**Problem details**
The result should be every line that contains the word "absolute", taken from the material.

**Input for this task**
Segment Open

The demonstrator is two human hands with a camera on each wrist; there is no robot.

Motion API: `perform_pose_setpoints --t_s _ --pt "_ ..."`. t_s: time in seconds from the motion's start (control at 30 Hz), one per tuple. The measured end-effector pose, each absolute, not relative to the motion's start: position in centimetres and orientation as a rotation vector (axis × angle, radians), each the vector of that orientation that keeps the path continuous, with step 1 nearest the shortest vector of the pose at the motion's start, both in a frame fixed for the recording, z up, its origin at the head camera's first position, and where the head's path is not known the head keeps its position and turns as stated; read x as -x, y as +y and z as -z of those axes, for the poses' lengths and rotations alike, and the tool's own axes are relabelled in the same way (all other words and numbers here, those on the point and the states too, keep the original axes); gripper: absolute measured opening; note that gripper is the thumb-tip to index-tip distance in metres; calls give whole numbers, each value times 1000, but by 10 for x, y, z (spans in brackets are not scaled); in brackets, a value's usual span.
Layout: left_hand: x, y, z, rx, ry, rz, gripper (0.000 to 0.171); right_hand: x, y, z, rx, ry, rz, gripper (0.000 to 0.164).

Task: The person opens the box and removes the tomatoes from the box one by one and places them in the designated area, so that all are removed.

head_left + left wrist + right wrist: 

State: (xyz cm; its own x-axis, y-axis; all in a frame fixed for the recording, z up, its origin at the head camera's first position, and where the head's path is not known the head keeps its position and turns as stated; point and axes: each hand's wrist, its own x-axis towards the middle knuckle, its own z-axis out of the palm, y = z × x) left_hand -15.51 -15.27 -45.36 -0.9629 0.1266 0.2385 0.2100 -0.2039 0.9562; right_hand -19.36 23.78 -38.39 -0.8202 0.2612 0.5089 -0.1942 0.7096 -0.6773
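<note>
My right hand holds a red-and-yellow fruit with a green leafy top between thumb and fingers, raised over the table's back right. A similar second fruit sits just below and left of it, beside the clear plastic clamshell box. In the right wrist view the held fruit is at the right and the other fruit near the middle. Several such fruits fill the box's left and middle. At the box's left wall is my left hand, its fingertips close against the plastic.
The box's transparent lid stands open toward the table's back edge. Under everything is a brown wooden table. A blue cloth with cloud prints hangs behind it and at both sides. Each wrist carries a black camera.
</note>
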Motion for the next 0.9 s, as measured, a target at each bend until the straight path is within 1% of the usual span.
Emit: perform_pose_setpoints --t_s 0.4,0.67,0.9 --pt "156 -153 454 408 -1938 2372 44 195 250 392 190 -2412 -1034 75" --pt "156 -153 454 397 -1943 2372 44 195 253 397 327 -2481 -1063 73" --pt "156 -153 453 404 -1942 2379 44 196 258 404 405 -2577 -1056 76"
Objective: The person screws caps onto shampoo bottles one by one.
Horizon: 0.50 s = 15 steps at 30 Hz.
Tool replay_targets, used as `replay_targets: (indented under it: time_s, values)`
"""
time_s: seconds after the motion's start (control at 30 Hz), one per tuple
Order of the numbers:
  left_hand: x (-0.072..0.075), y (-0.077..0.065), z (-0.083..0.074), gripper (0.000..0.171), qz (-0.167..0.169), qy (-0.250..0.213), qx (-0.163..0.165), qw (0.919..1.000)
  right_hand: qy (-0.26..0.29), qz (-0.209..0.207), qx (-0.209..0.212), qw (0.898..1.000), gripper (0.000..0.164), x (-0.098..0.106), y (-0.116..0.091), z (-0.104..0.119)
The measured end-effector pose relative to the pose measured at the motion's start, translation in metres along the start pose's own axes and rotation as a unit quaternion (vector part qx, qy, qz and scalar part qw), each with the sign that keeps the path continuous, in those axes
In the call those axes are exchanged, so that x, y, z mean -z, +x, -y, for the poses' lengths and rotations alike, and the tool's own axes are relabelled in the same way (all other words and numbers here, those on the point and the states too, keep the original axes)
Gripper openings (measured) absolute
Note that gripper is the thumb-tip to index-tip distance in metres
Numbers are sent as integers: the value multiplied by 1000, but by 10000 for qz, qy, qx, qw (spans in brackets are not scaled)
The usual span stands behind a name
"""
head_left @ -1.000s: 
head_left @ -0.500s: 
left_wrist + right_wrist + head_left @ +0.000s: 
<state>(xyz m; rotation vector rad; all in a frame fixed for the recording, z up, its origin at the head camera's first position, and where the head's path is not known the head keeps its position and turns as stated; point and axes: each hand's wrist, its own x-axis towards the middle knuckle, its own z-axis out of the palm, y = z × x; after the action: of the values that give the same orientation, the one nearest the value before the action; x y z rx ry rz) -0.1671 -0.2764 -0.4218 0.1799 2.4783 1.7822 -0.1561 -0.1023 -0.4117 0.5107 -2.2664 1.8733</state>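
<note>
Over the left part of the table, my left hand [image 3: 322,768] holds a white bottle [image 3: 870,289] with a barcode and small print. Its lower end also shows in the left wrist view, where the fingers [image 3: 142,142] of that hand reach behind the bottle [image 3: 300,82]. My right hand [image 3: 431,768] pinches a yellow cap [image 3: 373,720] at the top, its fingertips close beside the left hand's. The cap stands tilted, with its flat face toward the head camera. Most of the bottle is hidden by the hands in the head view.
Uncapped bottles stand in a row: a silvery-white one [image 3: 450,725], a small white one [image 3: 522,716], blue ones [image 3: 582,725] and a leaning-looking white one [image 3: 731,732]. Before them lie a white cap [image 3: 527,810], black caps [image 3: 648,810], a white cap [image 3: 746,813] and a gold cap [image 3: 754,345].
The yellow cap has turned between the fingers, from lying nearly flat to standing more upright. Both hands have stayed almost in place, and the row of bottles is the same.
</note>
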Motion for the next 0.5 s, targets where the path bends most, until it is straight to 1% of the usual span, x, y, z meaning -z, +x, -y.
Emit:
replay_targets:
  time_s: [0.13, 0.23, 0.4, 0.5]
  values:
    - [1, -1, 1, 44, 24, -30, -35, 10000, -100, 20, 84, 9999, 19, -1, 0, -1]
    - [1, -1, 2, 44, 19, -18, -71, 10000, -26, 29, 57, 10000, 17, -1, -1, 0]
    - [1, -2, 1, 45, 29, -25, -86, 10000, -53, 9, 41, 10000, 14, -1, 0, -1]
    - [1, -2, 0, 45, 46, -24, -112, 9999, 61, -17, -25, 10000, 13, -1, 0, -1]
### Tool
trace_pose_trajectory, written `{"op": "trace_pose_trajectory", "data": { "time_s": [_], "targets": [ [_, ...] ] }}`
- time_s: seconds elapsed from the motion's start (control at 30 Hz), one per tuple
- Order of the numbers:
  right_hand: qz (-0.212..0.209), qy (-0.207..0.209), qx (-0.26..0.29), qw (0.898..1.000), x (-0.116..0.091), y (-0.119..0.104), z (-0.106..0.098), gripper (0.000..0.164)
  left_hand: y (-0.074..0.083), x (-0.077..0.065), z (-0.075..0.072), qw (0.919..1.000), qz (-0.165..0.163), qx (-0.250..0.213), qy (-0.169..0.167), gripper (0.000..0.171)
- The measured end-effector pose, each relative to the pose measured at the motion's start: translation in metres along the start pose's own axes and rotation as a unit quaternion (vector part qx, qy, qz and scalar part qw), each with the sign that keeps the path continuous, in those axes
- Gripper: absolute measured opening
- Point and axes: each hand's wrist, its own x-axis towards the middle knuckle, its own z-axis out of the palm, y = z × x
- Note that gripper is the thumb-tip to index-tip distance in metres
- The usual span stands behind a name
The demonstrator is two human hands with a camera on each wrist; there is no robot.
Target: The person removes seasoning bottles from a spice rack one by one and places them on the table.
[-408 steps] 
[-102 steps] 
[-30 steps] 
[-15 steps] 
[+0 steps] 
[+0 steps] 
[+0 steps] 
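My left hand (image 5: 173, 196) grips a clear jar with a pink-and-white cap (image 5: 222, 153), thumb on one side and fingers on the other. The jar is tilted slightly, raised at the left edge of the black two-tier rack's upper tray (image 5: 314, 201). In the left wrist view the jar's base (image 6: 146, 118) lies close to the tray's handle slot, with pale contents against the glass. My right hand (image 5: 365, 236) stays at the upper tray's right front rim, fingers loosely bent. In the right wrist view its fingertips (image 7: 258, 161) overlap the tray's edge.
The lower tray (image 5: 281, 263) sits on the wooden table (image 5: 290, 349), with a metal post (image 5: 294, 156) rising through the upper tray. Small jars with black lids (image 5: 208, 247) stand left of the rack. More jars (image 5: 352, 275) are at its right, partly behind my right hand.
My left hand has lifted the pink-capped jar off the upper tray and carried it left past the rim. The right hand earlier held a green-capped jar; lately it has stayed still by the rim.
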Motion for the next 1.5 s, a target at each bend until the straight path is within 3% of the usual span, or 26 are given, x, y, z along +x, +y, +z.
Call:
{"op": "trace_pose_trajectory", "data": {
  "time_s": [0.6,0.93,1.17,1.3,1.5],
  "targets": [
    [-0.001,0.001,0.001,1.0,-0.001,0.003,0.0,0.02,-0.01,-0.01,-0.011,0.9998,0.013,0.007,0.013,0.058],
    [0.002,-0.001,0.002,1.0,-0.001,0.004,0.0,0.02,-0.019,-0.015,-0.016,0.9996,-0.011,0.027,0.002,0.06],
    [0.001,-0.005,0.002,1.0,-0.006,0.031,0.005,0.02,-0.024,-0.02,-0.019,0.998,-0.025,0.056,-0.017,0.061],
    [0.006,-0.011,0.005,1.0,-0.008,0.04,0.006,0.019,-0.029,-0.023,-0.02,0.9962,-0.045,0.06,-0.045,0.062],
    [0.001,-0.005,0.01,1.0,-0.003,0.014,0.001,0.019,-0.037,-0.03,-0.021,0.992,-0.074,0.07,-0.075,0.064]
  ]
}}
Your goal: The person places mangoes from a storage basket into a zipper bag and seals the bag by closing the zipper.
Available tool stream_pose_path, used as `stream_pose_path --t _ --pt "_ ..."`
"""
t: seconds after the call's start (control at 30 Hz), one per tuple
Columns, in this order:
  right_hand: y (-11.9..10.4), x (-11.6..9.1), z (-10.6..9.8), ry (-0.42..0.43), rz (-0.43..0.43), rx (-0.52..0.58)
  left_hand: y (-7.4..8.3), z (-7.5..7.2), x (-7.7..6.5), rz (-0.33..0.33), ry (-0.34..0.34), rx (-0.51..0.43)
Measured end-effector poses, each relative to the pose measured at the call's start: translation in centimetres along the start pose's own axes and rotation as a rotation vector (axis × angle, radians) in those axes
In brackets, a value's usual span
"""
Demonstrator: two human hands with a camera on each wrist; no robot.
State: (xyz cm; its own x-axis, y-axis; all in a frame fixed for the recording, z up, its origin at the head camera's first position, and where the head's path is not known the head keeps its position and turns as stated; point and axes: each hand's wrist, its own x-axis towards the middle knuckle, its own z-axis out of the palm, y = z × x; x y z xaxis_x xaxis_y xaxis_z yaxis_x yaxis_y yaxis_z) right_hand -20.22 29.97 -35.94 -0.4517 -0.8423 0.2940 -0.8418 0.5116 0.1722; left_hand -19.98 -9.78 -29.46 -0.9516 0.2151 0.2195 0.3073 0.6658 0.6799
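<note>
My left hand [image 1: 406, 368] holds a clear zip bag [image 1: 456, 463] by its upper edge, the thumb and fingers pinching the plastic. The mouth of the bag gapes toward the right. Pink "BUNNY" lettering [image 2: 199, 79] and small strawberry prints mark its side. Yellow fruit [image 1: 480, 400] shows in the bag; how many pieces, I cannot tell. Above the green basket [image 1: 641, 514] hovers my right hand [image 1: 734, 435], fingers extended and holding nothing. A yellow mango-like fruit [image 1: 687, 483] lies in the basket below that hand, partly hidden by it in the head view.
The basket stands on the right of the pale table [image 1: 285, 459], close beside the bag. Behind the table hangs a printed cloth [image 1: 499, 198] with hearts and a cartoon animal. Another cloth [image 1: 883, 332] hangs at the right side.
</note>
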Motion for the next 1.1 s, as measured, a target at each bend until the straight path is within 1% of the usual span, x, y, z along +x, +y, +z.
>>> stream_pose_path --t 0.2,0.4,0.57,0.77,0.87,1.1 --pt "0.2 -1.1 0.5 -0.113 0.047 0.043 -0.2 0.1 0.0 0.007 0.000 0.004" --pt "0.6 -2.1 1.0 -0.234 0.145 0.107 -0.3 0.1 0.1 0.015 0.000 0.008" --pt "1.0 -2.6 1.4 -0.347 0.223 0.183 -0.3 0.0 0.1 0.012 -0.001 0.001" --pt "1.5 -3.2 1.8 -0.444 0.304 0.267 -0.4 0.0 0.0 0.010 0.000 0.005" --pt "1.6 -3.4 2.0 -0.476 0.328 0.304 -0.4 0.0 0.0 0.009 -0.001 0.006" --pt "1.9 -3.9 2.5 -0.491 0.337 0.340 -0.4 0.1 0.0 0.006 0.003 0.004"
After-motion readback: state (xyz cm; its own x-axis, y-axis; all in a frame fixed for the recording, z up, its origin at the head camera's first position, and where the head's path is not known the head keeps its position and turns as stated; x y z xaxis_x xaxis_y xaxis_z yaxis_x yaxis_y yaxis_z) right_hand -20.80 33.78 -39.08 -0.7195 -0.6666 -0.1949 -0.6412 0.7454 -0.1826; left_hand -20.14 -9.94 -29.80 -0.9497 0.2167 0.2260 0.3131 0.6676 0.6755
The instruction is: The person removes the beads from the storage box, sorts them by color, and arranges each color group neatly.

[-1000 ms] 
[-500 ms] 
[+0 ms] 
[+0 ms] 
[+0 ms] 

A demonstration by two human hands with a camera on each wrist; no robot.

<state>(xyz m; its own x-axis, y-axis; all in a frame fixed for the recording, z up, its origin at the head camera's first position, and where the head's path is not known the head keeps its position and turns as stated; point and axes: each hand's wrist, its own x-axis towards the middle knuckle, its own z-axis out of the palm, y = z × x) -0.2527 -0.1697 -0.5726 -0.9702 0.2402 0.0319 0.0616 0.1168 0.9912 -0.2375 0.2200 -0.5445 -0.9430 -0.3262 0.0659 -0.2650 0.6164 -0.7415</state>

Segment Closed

**Written solution**
Motion API: `perform_pose_setpoints --t_s _ --pt "_ ..."`. t_s: time in seconds from the motion's start (control at 30 Hz), one per tuple. The measured end-effector pose, each absolute, not relative to the motion's start: position in centimetres and orientation as a rotation vector (axis × angle, radians), each the vector of that orientation that keeps the path continuous, with step 1 nearest the shortest vector of the pose at the motion's start, both in a frame fixed for the recording, z up, its origin at the head camera's first position, and where the head's path is not known the head keeps its position and turns as stated; read x as -x, y as +y and z as -z of those axes, for the poses' lengths and rotations alike, and the tool's own axes are relabelled in the same way (all other words and numbers here, those on the point and the states too, keep the original axes); gripper: absolute measured opening; note that gripper is the thumb-tip to index-tip distance in metres; calls give whole numbers, each value times 1000, but by 10 for x, y, z (spans in brackets are not scaled); in brackets, a value's usual span.
Gripper openings (measured) absolute
- Gripper: absolute measured opening

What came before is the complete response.